Have you ever wondered how a simple metal plate transforms into a precise, high-quality part? This article unravels the secrets of the blanking process, focusing on the critical role of blanking clearance. Learn how optimizing this parameter can enhance die life and improve production efficiency.
Blanking is a stamping process in which a portion of a plate’s closed contour is separated from another portion by utilizing a die.
The term “blanking clearance” refers to the difference in dimensions between the upper die edge and the lower die edge during the blanking process.
This is a critical technical parameter in the design, manufacturing, and production of dies.
To ensure the longevity of the die and the quality of the blanked parts, as well as improve production efficiency, it is essential to properly manage and optimize the blanking gap during actual production.
The blanking deformation process can be roughly categorized into three phases: the elastic deformation phase, the plastic deformation phase, and the fracture phase.
The stress state of the plate during this process is depicted in Figure 1.
Fig. 1 Stress Analysis of plate during blanking deformation
In the figure,
During this stage, after the edge of the upper die comes into contact with the plate, the plate is initially flattened and then the edges of both the upper and lower dies are pressed into the plate.
Because of the blanking gap “C”, the combined force of the upper die and the combined force of the lower die are not aligned, causing the plate to experience a bending moment “Mg’” and bend slightly under elastic compression.
As the upper die continues to descend, the stress at the cutting edge of the material will reach its elastic limit.
As the upper die continues its downward movement, the stress on the plate increases, reaching the yield limit and causing plastic deformation.
As the degree of plastic deformation increases, the tensile stress and bending moment within the plate continue to rise, causing the material to harden further. The material near the edge will reach its strength limit first.
As the upper die continues to descend, cracks initially appear at the sides of the upper and lower die edges.
At this point, the energy stored in the elastic and plastic deformation phases is released, spreading inward along the direction of maximum shear stress.
When the primary cracks at the upper and lower die edges align, the material is cut and separated.
If the blade edge gap is unreasonable and the two primary cracks do not align, a third primary crack will emerge.
Based on the analysis of the blanking deformation process outlined above, the cross-section of the blanked parts mainly consists of the collapse angle “R”, the bright zone “B”, the fracture zone, and the burr “h”, and has a fracture angle “α” as shown in Figure 2.
Fig. 2 section composition of blanking parts
In the stage of elastic deformation, the material near the cutting edge forms a free surface which is pulled into the blanking gap, creating the collapse angle.
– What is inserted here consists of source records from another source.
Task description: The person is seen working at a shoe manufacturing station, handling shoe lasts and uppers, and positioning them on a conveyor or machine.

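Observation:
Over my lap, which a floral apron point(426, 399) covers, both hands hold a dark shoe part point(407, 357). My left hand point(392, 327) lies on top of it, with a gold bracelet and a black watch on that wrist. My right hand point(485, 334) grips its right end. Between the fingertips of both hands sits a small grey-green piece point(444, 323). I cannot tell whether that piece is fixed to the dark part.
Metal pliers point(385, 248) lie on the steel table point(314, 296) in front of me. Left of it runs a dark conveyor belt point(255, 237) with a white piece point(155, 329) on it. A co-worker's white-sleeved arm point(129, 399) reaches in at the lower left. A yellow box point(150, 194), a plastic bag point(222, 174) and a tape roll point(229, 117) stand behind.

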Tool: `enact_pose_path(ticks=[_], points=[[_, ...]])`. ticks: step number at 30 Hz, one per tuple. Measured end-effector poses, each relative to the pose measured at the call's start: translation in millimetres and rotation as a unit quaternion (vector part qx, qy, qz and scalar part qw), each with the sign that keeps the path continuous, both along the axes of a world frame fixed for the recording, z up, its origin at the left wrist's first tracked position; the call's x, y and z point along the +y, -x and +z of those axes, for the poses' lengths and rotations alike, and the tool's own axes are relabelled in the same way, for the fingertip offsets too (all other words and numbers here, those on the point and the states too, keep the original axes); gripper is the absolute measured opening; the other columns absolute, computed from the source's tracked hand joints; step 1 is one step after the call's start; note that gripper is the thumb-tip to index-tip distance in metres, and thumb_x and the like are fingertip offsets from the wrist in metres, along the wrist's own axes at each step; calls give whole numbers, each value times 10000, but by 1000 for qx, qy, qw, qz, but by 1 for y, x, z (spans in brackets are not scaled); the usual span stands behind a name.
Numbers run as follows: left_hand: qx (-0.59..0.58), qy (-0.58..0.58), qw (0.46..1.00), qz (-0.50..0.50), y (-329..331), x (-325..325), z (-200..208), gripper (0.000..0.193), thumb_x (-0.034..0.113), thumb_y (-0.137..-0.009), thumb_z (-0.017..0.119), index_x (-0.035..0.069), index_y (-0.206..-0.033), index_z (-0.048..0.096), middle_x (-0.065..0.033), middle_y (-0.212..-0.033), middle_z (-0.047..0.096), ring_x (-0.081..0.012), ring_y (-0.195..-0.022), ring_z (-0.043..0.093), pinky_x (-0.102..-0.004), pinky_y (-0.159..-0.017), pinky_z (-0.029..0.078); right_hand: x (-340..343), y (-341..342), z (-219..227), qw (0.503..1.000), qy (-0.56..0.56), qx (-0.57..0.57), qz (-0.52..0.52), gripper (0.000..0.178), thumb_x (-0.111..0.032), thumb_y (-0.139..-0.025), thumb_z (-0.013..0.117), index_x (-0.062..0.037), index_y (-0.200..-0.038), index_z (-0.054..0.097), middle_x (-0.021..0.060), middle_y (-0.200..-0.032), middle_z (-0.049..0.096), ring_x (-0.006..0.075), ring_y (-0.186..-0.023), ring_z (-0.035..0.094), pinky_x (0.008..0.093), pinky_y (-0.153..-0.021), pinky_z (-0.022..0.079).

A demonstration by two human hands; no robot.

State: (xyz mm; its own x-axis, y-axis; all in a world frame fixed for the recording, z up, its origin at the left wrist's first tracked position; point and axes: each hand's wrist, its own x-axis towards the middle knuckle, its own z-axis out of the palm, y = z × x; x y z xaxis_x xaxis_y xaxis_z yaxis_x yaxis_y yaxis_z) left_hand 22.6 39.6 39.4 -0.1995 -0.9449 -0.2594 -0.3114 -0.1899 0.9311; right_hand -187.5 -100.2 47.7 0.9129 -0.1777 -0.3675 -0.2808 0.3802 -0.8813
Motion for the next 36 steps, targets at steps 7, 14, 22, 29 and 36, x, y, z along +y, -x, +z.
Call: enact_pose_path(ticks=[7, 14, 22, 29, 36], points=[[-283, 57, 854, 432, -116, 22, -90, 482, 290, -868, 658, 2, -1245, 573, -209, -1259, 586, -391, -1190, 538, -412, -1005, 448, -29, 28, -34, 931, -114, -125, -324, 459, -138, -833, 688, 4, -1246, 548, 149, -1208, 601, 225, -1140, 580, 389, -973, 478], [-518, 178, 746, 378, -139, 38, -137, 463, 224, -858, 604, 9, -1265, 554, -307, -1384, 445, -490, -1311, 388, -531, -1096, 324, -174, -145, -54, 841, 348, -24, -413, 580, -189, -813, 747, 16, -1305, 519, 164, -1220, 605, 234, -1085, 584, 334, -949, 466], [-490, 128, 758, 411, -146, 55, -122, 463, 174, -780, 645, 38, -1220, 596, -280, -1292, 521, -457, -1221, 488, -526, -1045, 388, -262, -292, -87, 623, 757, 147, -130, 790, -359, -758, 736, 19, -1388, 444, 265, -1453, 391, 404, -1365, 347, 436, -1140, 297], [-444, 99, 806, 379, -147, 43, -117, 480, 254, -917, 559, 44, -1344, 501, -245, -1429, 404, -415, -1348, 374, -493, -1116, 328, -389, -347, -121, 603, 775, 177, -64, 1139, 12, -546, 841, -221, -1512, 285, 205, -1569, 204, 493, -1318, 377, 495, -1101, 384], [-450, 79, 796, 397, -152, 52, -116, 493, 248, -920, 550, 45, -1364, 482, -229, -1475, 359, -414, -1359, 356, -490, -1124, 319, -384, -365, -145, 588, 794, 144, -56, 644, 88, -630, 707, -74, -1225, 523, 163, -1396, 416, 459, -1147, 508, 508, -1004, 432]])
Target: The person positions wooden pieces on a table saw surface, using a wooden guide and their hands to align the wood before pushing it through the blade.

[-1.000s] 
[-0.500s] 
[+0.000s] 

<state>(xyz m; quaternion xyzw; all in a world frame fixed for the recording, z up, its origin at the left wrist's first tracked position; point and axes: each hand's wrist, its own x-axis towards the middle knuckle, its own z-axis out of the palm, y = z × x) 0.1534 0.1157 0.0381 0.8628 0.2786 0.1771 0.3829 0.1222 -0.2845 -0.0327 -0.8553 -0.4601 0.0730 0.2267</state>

The height of the collapse angle increases with an increase in the blanking gap.
The presence of blanking clearance causes the resultant force from the upper and lower die edges of the plate to not be in a straight line, resulting in the generation of a bending moment (mg).
As the blanking gap increases, the bending moment of the plate also increases, leading to a greater bending effect on the plate. This, in turn, causes the height of the collapse angle to increase accordingly.
In the plastic deformation stage, the plate undergoes shear and bending tensile deformation at the cutting edge, primarily shear, which creates a bright band. The bright band has a smooth surface and excellent perpendicularity, making it an ideal shape for a plate section.
However, as the blanking clearance increases, the height of the bright strip decreases. If the blanking gap is too small, the upper and lower main cracks will not align, and this results in the formation of a long, narrow second bright band. This band is characterized by long burrs, uneven toothed edges, and small cones, which lead to the creation of debris that is easily peeled off and carried into the subsequent process. This, in turn, causes poor indentation, which is one of the major causes of production downtime.
An increase in blanking clearance enhances the tensile and bending effect on the plate, reducing the relative strength of the shear effect. This makes the plate more prone to being pulled apart and forming a fracture zone, and the height of the bright zone is also reduced.
At first, the height of the burr increases gradually but then increases continuously as the blanking clearance increases.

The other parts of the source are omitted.